Taking the listing below line by line, tally those that contain the string "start". Give the total alone.

- Opening Delimiter -

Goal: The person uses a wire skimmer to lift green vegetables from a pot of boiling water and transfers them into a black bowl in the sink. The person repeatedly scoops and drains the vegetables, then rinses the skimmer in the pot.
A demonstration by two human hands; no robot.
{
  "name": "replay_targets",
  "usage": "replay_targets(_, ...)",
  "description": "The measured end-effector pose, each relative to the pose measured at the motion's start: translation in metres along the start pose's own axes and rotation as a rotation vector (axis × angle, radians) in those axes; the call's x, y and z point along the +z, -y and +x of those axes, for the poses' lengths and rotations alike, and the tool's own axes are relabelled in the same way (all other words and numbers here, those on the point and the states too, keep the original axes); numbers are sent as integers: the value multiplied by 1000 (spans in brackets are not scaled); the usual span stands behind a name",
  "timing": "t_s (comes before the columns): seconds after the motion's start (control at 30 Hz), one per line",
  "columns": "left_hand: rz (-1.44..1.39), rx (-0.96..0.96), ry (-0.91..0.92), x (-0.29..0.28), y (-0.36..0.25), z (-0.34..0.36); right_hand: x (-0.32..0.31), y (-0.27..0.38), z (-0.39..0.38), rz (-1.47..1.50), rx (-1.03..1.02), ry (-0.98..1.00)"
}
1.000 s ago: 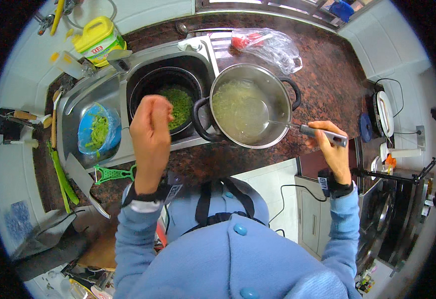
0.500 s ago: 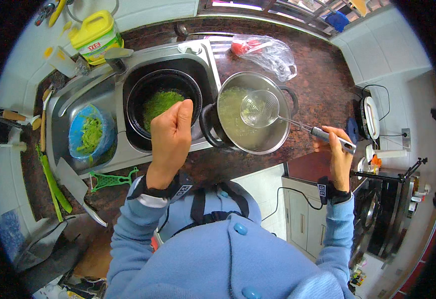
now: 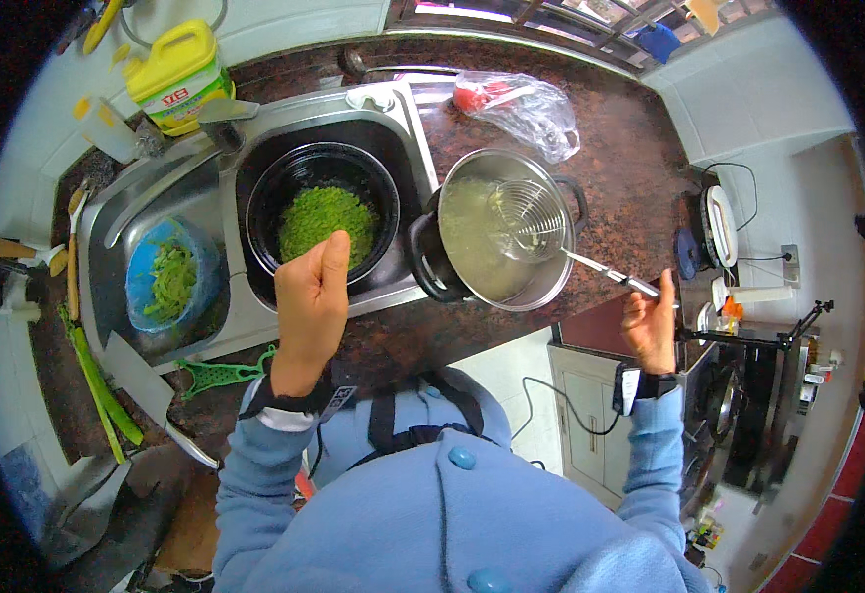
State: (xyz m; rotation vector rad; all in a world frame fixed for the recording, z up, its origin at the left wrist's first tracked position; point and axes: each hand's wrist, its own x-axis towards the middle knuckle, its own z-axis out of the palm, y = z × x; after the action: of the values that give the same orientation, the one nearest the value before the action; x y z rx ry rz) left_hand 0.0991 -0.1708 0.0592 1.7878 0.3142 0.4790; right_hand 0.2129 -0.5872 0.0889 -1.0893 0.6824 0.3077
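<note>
My right hand (image 3: 652, 331) is closed around the handle of a wire skimmer (image 3: 533, 219). The skimmer's round mesh head is tilted inside a steel pot (image 3: 561, 275) of cloudy, pale green liquid, near the pot's right side. Over the front rim of a black bowl (image 3: 390, 188) in the sink, my left hand (image 3: 312, 314) is curled into a fist, thumb uppermost; whatever it may hold is hidden. Finely chopped bright green vegetable (image 3: 326, 219) lies in that bowl.
A blue-lined bowl (image 3: 146, 272) of green peelings sits in the left sink basin. A cleaver (image 3: 146, 381), a green peeler (image 3: 217, 376) and green stalks (image 3: 96, 381) lie along the front left counter. Behind the pot is a clear plastic bag (image 3: 536, 114) with something red.
The skimmer's head has turned from nearly flat to tilted and shifted slightly right. My left fist has moved a little left and nearer me, uncovering more of the chopped green.
</note>
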Motion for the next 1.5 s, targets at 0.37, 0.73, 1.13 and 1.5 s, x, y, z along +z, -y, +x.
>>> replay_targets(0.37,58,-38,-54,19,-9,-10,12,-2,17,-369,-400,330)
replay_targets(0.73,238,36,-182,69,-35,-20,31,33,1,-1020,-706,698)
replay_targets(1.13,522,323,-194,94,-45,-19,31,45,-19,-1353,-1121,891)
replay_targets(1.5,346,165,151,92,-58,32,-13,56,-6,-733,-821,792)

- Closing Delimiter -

- [Answer to the exercise] 2